Legalese refers to words and phrases that are used by lawyers to communicate terms of both dispute and agreement.  According to the Oxford Dictionary, the definition of Legalese is the formal and technical language of legal documents that is often hard to understand.

It is rare to hear lawyers say the old 'theretofore' and the 'Notwithstanding' language.   This is what lawyers think is legalese.  When non-lawyers are talking about legalese, they may actually be talking about what lawyers call plain English.

The problem is that some of the words used by lawyers and courts are so rich in meaning that they will, of course, be understood very differently from person to person.  Sure enough, there are some terms that could be replaced with terms that are easier to communicate with someone without the familiarity, but for most words and phrases, the 'legalese' words are exactly the correct words.

Take for example this excerpt from a Supreme Court Opinion: 

¶2 We conclude that, given the legislature's enactment of
Wis. Stat. § 180.1704 (1999-2000)2 and the prevailing Wisconsin
case law regarding choice of law, Wisconsin law applies in this
case. Primarily relying on the decisions of Boyd v. Mutual Fire
Ass'n, 116 Wis. 155, 90 N.W. 1086 (1902), and McGivern v. Amasa
Lumber Co., 77 Wis. 2d 241, 252 N.W.2d 371 (1977), we further
conclude that, in order for officers and directors to have a
fiduciary duty to creditors, a corporation must be both
insolvent and no longer a going concern. Because Beloit
Corporation was a going concern during the applicable two-year
period in which a claim could have been brought, we conclude
that its officers and directors owed no duty to its creditors
during that time.
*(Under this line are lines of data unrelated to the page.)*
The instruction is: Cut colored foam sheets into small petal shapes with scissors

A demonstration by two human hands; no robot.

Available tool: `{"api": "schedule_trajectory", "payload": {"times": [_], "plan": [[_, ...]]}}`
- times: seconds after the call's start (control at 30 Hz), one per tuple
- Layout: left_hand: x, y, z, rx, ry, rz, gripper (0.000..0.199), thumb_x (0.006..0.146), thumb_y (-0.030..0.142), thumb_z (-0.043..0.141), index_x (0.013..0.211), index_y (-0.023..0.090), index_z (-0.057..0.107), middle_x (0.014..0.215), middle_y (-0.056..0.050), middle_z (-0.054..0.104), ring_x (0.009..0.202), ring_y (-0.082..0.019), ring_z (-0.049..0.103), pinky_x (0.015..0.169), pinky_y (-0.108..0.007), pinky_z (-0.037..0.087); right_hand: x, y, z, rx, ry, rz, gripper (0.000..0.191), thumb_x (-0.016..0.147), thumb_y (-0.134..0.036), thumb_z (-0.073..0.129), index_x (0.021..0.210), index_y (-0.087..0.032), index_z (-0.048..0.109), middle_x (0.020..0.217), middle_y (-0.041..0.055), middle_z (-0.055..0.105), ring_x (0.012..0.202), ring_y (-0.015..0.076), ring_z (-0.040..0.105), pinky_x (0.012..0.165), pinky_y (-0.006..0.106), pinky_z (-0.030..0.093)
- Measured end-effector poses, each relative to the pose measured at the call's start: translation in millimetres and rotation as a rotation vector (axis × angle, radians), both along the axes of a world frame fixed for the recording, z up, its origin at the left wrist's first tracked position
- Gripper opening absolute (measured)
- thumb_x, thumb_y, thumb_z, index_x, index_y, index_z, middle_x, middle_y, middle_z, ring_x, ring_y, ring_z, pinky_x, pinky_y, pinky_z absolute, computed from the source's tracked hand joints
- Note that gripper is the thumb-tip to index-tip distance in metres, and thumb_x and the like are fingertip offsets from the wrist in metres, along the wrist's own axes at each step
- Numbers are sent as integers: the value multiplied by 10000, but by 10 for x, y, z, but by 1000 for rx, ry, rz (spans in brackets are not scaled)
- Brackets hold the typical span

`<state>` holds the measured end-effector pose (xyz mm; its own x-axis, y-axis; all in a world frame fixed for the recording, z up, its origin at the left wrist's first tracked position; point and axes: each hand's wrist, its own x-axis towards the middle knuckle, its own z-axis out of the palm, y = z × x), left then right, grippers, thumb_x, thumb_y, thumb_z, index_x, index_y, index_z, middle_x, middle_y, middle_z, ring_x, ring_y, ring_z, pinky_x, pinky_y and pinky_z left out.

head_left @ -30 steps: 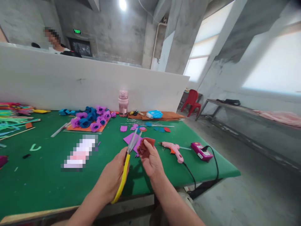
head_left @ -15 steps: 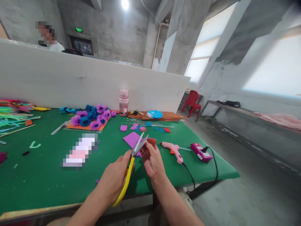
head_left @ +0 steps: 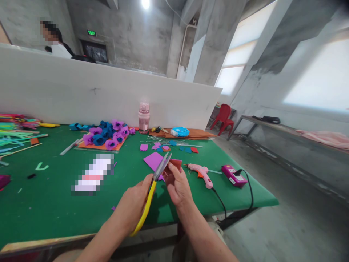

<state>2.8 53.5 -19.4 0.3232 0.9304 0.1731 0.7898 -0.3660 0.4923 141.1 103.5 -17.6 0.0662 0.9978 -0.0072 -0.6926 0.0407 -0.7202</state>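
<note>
My left hand [head_left: 136,200] is closed around yellow-handled scissors [head_left: 145,211], their blades pointing up and away, nearly together. In my right hand [head_left: 177,183] a reddish-brown piece of paper [head_left: 176,164] is pinched between thumb and fingers, close beside the blades. Part of that paper is hidden by the fingers. Behind the blades a purple paper square [head_left: 152,161] lies on the green table [head_left: 95,214]. Small cut petals, among them a purple one [head_left: 144,147] and a red one [head_left: 194,149], are scattered farther back.
A pink glue gun [head_left: 200,173] lies right of my hands, its cord near a magenta power box [head_left: 233,176]. Purple and blue paper flowers [head_left: 105,135] sit at back left. A pink bottle [head_left: 144,118] stands against the white partition [head_left: 109,94]. Beyond it is a person [head_left: 58,49].
The scissor blades have come closer together beside the brown paper. Both hands stay in nearly the same place. The person behind the partition has shifted posture.
</note>
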Motion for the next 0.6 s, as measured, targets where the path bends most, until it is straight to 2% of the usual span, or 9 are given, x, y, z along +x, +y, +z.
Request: {"api": "schedule_trajectory", "payload": {"times": [0.13, 0.3, 0.47, 0.6], "plan": [[-14, -13, 35, -22, -17, -21, 275, 888, 179, 336, 1152, 211, 405, 766, -32, 628, 598, -186, 600, 557, -257, 360, 30, 6, 12, 7, 9, 35, 140, 624, -241, 737, 753, -252, 682, 864, 2, 707, 839, 198, 636, 819, 346, 499], [-30, -51, 97, -62, -58, -37, 213, 859, 170, 336, 1048, 206, 428, 574, 44, 505, 449, -136, 454, 468, -226, 283, 65, 18, 2, 15, 32, 79, 184, 604, -226, 768, 771, -216, 692, 838, -3, 717, 789, 156, 642, 815, 306, 504], [-48, -63, 78, -91, -204, -68, 99, 865, 218, 381, 943, 224, 441, 510, 86, 415, 390, -89, 355, 415, -193, 232, 80, 40, -19, 17, 16, 81, 202, 592, -226, 787, 760, -201, 677, 816, 1, 721, 774, 143, 649, 786, 285, 507], [-46, -65, 64, -142, -353, -58, 107, 865, 308, 436, 925, 226, 471, 484, 92, 412, 361, -79, 353, 368, -171, 234, 110, 66, -19, 21, 14, 99, 197, 589, -210, 792, 741, -189, 670, 774, 2, 717, 731, 139, 643, 769, 292, 506]]}}
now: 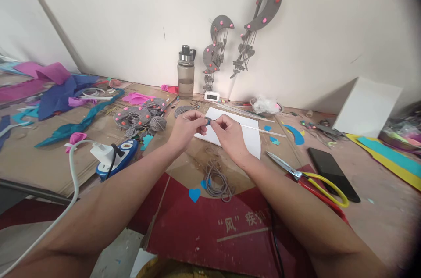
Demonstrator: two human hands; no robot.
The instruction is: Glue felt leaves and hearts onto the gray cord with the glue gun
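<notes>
My left hand (190,125) and my right hand (229,134) meet above a white sheet (251,144), fingertips pinched. Between them is a small dark grey and teal piece (208,121), mostly covered by the fingers; its exact shape is hidden. A loose coil of grey yarn (219,185) lies below the hands on the cardboard. By the coil are a blue paper heart (194,195) and a second one partly under the yarn. Several small blue cutouts (274,140) lie right of the sheet, close to a thin clear stick (266,131).
Scissors (296,172) and a black phone (332,172) lie at right. A bottle (186,76) and small clock (212,96) stand by the wall, under hanging grey moons (271,4). Grey yarn-wrapped crescents (134,115) and a power strip (126,157) with a white cable are at left.
</notes>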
Given these conclusions, we do not need to
address the court of appeals' holding regarding issue preclusion
in this case.

Most lawyers would respond with, "sounds like a close case.  The officers and directors dodged some serious problem here.  I'd have to see the complaint and then check the cases and statute to see exactly what happened here."  Most non-lawyers would not know what this is about at all.  This however, IS plain English.

The words and the language lawyers use are so rich in meaning that this is the type of language that seems to be accused of presenting confusing language for only lawyers to interpret.  It is not only the words but the context of the words that create the unique language for lawyers.

In law school, students read thousands of cases.  In reading, they acquire this literacy for lawyers.  It may be the most important skill they acquire in their studies.  Having a lawyer skilled in literacy for lawyers can provide an advocate, a strategist, but possibly a translator of plain English.